В этом натюрморте таилось нечто символическое, всеобщее, что-то, отсылающее к самым ранним европейским натюрмортам XVI - начала XVII веков, когда каждый плод и каждый цветок внятно говорили о великих истинах, к плоду или цветку впрямую вроде бы и не относящихся: о грехопадении, спасении, искуплении, сладости и скоротечности земной жизни. Значительность прозрачности стекла, белизны тарелки, остроты вилочных зубьев и красноты спичечных головок тоже свидетельствовала о чем-то непреходящем, онтологическом, одновременно будучи очень обыденной: закусь собрана, к водке и хересу, этакий русский тапас. Картина, впечатывающая конкретный момент постоянно меняющегося времени в вечность, была столь же маняще притягательна, как кусок золотистой смолы, залившей несчастную юркую ящерицу тысячи лет тому назад и сохранившей ее навсегда во всей красе последних ее мучений.
Манили и отсветы на стекле, таинственно и странно намекающие на огромное пространство, окружающее замкнутый мирок натюрморта с его дырочками в сыре, кусочками сала в лоснящейся колбасе, с выписанностью каждой спичечной головки. В зеленоватых гранях графина отражалось окно, причем несколько раз, напоминая о какой-то гофманианской перверсии большого и малого, о целом мире, заключенном в толстые стеклянные стены, как в тюрьму. Окно, в романтизме означающее прорыв в бесконечность, оказывалось заключенным в гладкие грани тесного графина и бултыхалось в водке, увязая в ней, как несчастная муха с намокшими крыльями. И в то же время больное и обреченное окно свидетельствовало с пафосом пророка в своем отечестве, что мир вокруг есть, точно есть, существует, оно чуть ли не кричало об этом, как Кассандра на берегу моря, и тонуло в зеленоватой водочной жиже, захлебывалось, снова всплывало, и, в конце концов, шло ко дну?

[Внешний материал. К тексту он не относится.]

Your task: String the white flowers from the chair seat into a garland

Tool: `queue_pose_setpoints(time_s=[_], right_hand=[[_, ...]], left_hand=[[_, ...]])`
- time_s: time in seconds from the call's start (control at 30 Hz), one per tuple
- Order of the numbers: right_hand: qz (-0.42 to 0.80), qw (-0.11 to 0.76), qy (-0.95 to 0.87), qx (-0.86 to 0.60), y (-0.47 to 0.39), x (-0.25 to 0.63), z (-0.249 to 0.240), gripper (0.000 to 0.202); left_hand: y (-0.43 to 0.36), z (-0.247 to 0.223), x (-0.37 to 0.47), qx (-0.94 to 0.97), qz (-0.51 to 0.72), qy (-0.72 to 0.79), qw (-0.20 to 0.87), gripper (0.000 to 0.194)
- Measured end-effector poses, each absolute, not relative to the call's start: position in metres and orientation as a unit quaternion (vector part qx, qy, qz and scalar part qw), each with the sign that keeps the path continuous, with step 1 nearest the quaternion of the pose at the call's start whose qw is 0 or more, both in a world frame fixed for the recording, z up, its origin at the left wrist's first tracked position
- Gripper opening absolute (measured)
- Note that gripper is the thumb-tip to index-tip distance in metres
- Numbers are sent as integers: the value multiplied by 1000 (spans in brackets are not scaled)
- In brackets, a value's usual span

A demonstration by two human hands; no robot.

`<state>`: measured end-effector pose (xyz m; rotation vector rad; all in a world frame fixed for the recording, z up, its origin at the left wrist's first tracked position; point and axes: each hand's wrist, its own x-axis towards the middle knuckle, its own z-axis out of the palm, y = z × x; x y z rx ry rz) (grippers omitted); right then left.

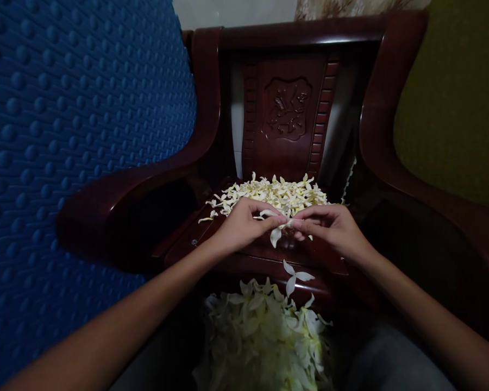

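Observation:
My left hand (256,220) and my right hand (323,224) meet over the front of a dark wooden chair seat. Between their fingertips is a white flower (275,234), its petals hanging below my left fingers. Both hands pinch at its middle, thumbs against forefingers. Just behind them a heap of cream flowers (264,190) lies on the seat. Nearer to me, a larger mass of white flowers (264,331) sits low in front of my body, its underside in shadow. One three-petalled flower (294,276) shows apart, just above that mass.
The chair's carved backrest (287,108) stands behind the heap. Its curved left armrest (106,206) and right armrest (427,201) flank my forearms. A blue studded mat (65,108) rises on the left, and an olive-green surface (452,98) is on the right.

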<state>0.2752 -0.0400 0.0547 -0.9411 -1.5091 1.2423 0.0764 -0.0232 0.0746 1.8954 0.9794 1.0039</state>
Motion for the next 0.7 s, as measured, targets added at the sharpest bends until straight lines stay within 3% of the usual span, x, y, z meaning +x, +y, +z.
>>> queue_pose_setpoints(time_s=[0.27, 0.47, 0.7], right_hand=[[538, 422, -630, -369, -40, 272, 48, 26], [537, 394, -658, -351, -49, 269, 55, 34], [405, 523, -648, -378, -33, 274, 51, 20]], left_hand=[[-32, 77, 79, 711, 392, 432, 393, 37], [-36, 77, 85, 713, 378, 441, 392, 41], [-27, 69, 90, 696, 410, 400, 432, 39]])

Я этого не знаю. Я даже не знаю, мой ли герой написал этот натюрморт или он случайно оказался у него на стене. Я вообще ничего не знаю про эту картину, и никто ничего не знает. Знаю только, что это лучший натюрморт в русской живописи XIX века, а, может быть, и русской живописи вообще. Знаю, что написан он был кем-то по фамилии Волков, судя по подписи, выведенной красной краской в нижнем правом углу, но связать с каким-нибудь конкретным Волковым эту картину пока не удалось, хотя русских художников с такой фамилией множество. Еще знаю, что написан он был где-то в середине девятнадцатого века. А быть может, и позже, как добавляют знающие люди, рассматривая форму граненого стакана.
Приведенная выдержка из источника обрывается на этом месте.